EXERCISE GOAL =>
If a line in the data holds "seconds", copy that line out in full.

EXTRACTED DATA =>
──────────────────────────────
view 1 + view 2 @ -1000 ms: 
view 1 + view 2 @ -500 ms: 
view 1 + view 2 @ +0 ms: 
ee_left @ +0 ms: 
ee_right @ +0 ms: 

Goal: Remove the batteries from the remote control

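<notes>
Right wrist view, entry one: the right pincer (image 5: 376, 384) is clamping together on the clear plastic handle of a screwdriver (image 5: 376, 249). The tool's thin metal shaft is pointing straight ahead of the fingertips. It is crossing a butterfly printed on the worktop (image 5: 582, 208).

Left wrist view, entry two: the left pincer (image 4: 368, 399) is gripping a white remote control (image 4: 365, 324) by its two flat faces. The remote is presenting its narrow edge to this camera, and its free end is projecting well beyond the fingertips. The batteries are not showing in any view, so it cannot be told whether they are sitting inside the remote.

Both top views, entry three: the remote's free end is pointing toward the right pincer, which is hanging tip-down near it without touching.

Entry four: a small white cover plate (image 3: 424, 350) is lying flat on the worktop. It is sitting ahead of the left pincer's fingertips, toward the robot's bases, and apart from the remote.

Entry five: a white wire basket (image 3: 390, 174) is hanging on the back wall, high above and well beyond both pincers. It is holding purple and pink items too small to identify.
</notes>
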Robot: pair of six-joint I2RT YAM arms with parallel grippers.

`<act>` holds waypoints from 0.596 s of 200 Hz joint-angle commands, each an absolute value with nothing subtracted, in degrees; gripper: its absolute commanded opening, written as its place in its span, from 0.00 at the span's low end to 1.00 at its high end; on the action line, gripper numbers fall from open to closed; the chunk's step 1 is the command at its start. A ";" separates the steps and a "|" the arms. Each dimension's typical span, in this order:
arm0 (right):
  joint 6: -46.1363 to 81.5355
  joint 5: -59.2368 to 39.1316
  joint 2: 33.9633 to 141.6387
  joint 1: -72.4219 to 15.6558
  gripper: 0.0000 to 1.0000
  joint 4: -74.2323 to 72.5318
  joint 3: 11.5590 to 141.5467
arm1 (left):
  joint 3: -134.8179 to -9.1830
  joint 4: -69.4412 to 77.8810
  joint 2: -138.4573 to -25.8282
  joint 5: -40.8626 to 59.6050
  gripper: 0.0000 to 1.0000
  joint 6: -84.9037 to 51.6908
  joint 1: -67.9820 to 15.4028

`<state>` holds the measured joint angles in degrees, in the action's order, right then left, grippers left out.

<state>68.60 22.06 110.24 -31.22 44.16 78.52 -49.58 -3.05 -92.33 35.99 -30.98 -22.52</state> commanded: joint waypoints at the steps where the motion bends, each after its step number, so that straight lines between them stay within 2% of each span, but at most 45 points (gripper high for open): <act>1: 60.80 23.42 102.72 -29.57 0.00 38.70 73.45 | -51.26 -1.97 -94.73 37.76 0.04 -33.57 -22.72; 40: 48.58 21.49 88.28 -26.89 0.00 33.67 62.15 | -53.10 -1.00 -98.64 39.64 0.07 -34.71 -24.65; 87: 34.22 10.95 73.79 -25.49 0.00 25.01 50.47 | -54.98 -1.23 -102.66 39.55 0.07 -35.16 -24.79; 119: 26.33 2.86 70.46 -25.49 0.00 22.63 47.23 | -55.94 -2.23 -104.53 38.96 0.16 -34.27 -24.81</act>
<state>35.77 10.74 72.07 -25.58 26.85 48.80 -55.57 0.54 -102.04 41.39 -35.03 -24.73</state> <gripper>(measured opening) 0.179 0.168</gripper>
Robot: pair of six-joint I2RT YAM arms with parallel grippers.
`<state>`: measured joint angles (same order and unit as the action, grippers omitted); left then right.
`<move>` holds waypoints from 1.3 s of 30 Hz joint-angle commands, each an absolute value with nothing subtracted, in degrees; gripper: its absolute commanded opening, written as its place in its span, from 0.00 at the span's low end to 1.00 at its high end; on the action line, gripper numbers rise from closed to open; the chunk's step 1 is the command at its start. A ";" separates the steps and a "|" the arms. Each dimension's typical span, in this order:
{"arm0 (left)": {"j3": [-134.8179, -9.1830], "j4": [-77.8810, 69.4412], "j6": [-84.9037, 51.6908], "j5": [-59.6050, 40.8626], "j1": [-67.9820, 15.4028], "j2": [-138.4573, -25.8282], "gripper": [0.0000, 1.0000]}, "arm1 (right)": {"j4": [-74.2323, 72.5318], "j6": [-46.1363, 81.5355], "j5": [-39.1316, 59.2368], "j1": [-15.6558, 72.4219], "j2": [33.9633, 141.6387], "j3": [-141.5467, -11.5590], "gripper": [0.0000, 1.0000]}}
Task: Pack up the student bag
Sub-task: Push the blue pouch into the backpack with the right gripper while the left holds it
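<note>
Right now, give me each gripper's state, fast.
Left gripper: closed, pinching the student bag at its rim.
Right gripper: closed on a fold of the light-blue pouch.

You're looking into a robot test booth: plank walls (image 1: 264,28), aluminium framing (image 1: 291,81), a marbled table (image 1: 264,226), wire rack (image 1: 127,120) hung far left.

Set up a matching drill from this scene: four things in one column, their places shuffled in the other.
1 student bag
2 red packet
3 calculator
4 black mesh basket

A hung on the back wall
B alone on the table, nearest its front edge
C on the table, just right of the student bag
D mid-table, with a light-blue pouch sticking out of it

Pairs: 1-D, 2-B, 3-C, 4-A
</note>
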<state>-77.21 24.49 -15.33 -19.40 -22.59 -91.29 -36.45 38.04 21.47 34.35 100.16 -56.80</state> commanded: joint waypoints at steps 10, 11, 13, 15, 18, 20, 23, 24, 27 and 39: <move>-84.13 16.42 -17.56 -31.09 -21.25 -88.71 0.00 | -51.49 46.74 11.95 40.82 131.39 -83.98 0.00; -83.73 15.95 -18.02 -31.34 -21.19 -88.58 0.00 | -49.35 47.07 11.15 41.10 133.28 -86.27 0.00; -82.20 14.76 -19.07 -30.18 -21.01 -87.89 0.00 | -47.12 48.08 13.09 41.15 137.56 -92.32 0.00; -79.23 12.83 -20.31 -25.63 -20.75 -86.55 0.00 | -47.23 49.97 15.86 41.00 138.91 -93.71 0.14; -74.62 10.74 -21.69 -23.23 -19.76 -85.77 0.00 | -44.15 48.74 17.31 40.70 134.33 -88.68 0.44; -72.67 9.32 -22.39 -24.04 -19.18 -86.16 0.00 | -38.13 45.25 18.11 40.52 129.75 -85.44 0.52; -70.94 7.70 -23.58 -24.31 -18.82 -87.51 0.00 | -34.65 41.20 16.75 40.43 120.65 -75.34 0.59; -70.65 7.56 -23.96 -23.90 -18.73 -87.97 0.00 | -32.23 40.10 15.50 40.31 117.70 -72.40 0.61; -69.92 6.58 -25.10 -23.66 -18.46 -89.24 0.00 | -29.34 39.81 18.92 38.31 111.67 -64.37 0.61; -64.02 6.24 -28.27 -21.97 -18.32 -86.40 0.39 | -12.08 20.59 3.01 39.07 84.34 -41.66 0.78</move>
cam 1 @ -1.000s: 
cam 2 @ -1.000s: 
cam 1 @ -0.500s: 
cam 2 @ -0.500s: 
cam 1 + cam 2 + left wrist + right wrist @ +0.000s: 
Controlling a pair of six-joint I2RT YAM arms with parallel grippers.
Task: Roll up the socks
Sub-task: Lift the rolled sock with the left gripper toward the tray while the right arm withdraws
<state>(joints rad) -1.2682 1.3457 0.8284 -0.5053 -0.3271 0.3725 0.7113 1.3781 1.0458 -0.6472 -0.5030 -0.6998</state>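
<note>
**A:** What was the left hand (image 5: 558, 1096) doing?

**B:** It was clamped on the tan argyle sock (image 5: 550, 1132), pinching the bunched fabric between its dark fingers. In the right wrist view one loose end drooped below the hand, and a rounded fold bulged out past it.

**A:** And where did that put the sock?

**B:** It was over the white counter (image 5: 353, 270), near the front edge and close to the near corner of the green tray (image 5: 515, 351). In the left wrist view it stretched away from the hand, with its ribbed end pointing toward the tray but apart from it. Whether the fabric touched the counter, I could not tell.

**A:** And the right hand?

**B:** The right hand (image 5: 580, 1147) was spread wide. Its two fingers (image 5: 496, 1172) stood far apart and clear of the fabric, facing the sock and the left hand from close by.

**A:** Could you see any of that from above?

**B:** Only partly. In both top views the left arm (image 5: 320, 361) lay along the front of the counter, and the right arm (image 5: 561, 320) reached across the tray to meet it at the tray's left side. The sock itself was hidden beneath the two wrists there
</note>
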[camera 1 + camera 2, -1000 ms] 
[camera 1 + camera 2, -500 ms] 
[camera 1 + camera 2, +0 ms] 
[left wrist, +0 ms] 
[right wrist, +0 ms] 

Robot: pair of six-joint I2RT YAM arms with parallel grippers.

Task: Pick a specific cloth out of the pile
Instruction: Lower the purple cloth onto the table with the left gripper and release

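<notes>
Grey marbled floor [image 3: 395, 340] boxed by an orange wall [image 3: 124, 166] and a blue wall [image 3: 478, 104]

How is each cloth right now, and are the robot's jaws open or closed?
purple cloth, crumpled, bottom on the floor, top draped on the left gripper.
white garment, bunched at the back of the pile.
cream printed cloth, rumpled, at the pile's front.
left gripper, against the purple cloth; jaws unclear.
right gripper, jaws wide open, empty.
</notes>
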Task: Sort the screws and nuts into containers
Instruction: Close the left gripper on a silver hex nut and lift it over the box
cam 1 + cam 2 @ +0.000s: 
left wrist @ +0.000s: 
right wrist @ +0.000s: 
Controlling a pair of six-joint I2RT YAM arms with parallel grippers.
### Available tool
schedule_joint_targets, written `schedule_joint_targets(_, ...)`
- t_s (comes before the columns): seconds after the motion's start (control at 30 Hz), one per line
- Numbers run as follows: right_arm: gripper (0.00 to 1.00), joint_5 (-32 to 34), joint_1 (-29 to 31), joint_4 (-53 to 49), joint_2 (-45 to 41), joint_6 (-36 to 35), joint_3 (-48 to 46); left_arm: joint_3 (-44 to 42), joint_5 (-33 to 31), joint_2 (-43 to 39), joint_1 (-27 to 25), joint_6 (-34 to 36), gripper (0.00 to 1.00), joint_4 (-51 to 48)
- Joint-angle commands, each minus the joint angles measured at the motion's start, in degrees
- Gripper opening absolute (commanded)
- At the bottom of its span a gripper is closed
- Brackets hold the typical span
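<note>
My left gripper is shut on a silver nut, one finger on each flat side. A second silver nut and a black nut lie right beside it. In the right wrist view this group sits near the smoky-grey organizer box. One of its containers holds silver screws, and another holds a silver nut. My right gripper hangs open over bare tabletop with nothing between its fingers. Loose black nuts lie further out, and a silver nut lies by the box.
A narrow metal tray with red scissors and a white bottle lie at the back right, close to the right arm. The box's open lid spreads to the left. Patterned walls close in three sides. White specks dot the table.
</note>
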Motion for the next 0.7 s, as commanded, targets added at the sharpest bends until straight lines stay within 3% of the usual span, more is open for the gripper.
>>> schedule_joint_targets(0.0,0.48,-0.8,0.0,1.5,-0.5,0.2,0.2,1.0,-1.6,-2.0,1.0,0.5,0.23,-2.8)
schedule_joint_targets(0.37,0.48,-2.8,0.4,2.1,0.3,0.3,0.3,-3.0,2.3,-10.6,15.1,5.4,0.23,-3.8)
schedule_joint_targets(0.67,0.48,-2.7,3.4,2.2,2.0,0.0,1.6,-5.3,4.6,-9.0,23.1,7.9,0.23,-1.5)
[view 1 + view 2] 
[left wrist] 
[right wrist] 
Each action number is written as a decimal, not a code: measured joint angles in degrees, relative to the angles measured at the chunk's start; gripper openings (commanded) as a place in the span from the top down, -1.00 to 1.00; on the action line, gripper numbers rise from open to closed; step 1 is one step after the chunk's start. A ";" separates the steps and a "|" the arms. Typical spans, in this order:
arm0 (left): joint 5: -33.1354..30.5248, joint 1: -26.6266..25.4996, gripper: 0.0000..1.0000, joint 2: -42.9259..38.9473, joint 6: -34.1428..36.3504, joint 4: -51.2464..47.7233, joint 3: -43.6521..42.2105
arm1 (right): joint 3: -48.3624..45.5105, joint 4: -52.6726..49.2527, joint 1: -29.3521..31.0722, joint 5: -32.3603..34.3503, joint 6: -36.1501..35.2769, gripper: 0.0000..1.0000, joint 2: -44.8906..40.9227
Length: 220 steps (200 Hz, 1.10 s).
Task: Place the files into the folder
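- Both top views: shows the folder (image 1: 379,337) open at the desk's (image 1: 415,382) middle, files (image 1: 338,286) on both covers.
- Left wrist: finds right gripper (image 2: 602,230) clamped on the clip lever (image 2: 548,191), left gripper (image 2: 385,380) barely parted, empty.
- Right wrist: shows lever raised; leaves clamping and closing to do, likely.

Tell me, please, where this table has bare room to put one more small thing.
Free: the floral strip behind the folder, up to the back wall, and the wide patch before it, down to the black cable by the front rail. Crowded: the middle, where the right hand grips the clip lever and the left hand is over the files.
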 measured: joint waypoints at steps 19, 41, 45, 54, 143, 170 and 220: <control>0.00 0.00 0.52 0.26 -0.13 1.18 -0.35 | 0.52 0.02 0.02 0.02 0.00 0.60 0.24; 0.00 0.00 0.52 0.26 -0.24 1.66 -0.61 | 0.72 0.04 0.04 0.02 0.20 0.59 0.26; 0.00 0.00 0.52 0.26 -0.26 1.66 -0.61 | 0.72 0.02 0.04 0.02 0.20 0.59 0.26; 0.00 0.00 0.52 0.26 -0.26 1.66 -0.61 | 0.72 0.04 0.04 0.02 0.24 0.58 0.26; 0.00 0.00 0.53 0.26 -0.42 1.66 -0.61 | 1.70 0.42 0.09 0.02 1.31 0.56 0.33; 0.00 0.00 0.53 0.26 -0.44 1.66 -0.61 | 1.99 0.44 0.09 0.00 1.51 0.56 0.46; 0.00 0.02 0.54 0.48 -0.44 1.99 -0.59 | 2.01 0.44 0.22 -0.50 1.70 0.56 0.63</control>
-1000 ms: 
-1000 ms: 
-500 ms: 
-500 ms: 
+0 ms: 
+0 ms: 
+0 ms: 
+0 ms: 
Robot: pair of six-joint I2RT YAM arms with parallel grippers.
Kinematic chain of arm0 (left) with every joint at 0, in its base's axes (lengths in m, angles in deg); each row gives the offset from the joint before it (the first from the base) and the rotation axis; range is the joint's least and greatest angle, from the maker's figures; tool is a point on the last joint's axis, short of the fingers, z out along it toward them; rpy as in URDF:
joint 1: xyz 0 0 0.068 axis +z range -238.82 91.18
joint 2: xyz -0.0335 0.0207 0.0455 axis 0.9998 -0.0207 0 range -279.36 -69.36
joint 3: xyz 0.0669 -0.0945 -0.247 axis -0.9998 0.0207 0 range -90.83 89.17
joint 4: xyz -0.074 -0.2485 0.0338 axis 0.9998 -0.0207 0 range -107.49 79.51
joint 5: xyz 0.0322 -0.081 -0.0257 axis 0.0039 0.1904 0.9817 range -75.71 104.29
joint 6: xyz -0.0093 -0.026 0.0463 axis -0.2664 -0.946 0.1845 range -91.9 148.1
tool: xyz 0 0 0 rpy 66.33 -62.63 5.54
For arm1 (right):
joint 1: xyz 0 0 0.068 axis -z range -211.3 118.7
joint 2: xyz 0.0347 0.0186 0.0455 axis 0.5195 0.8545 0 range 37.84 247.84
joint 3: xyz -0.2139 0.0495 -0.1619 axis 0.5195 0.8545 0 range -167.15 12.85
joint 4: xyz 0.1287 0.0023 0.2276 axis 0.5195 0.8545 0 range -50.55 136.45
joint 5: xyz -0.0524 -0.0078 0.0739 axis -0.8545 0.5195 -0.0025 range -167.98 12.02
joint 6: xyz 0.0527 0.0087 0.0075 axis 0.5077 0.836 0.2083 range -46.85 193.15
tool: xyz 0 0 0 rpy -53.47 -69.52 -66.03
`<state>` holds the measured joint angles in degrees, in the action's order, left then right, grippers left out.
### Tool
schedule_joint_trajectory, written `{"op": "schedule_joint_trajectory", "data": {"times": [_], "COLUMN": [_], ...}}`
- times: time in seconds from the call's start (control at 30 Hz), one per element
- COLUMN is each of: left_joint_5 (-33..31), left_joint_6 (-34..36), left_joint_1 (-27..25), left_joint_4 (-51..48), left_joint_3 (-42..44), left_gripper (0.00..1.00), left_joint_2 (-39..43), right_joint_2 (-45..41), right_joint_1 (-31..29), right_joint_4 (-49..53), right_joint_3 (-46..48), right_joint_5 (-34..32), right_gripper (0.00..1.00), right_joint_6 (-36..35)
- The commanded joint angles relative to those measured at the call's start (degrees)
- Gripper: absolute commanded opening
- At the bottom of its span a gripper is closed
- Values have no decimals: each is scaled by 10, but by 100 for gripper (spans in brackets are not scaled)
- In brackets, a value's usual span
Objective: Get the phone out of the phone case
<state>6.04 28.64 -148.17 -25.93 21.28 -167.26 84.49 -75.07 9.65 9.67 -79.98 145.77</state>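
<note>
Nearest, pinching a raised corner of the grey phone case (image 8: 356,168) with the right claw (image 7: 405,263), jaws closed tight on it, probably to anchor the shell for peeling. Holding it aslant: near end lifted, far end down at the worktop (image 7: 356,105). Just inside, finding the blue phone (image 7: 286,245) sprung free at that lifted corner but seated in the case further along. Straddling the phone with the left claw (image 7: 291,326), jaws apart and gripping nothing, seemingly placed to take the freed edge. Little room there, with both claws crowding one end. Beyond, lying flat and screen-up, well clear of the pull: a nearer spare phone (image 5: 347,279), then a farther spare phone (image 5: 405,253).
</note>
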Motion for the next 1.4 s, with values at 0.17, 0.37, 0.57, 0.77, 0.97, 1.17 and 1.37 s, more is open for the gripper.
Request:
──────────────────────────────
COMPLETED EXERCISE =>
- t_s (comes before the columns): seconds after the motion's start (control at 30 Hz), one per line
- times: time in seconds from the call's start (control at 30 Hz), one per element

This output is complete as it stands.